The second reason why most teams don’t implement risky pressure defense is that it can be figured out. It’s simple math. If a defense chooses to position two players up guarding the opposing player with the ball 90 feet from their own basket, and two more defenders nearby to intercept passes, it leaves just one defender back. A well-prepared opponent can make the right combination of passes to expose that final defender. If Havoc isn’t able to cause havoc, it surrenders easy baskets every time.
VCU learned this in Smart’s second season in Richmond in 2010-11. The defense wasn’t surprising anybody anymore, especially when the team reached conference play, where opposing players and coaches were most familiar. The Rams finished the season by losing four of their final five games, only forcing 10.4 turnovers per game in those contests, down from nearly 15 per game on the season. The Rams fell in the finals of the conference tournament, missing their change at an automatic bid to the NCAA Tournament.
No one thought VCU deserved an at-large bid. Smart didn’t even gather his team to watch the selection show together to avoid a letdown. In any year prior, they definitely wouldn’t make it. But 2011 was the first year the NCAA implemented the “First Four,” a four-team expansion event that serving as a qualifier for the field of 64.
Even VCU’s selection to the First Four was controversial. On ESPN’s broadcast after the bracket reveal, longtime college basketball analyst Dick Vitale likened the selection committee’s choice of VCU over Colorado and Virginia Tech to a beauty contest between Roseanne Barr and Scarlett Johansson. He said his wife could tell the difference. Fellow ESPN analyst Jay Bilas agreed: “These were bad decisions. And we talk about the eye test, this [selection] doesn’t pass the laugh test.”
Once VCU entered tournament play, teams that had never seen VCU play were forced to game plan for Havoc on short notice. VCU played its First Four game on Wednesday night, less than three days after the selection show. After defeating USC, No. 6 seed Georgetown had less than 48 hours to figure out how to break the press in the round of 64. They weren’t able to, turning the ball over 17 times and getting blown out 74-56. The fast-paced offense was rolling by that point, and in the next two rounds the Rams combined to hit 19 threes and score over 160 points. Thanks to some desirable disadvantages, VCU was in the Elite Eight.

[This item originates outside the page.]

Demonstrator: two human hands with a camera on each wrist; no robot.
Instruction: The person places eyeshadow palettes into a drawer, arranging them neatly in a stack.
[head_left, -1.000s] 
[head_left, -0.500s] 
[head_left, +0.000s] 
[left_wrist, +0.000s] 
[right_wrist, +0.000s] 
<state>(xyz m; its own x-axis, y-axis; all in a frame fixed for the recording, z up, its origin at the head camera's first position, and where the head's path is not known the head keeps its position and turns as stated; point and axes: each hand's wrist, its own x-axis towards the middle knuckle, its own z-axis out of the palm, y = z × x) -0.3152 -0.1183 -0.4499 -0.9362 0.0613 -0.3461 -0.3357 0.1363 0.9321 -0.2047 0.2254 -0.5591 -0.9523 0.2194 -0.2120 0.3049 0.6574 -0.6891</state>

The team standing between them and the Final Four was none other than No. 1 seed Kansas, led by traditionally-trained Bill Self. The Jayhawks were 35-2. “They seemed, when you looked at them initially, invincible,” said VCU assistant coach Mike Jones. “But what we were able to discover is that the things that we were good at, they were not good at. They were not good in transition. We were great in transition. They were not good at ball-screen defense. We were great at ball-screen offense. And they didn’t handle pressure well.”
What Jones was saying, essentially, was that Kansas had a big gap in their helmet, right at forehead level, just asking for a stone to be fired in there like a .45-caliber pistol. The Rams held Kansas to 35 percent shooting, a paltry 2-of-21 from three-point distance, and forced them into 14 turnovers. After weathering a second-half comeback, the final score indicated a convincing 71-61 victory.
A ticket was punched to the Final Four.
A giant was felled.
Just don’t call it a Cinderella story.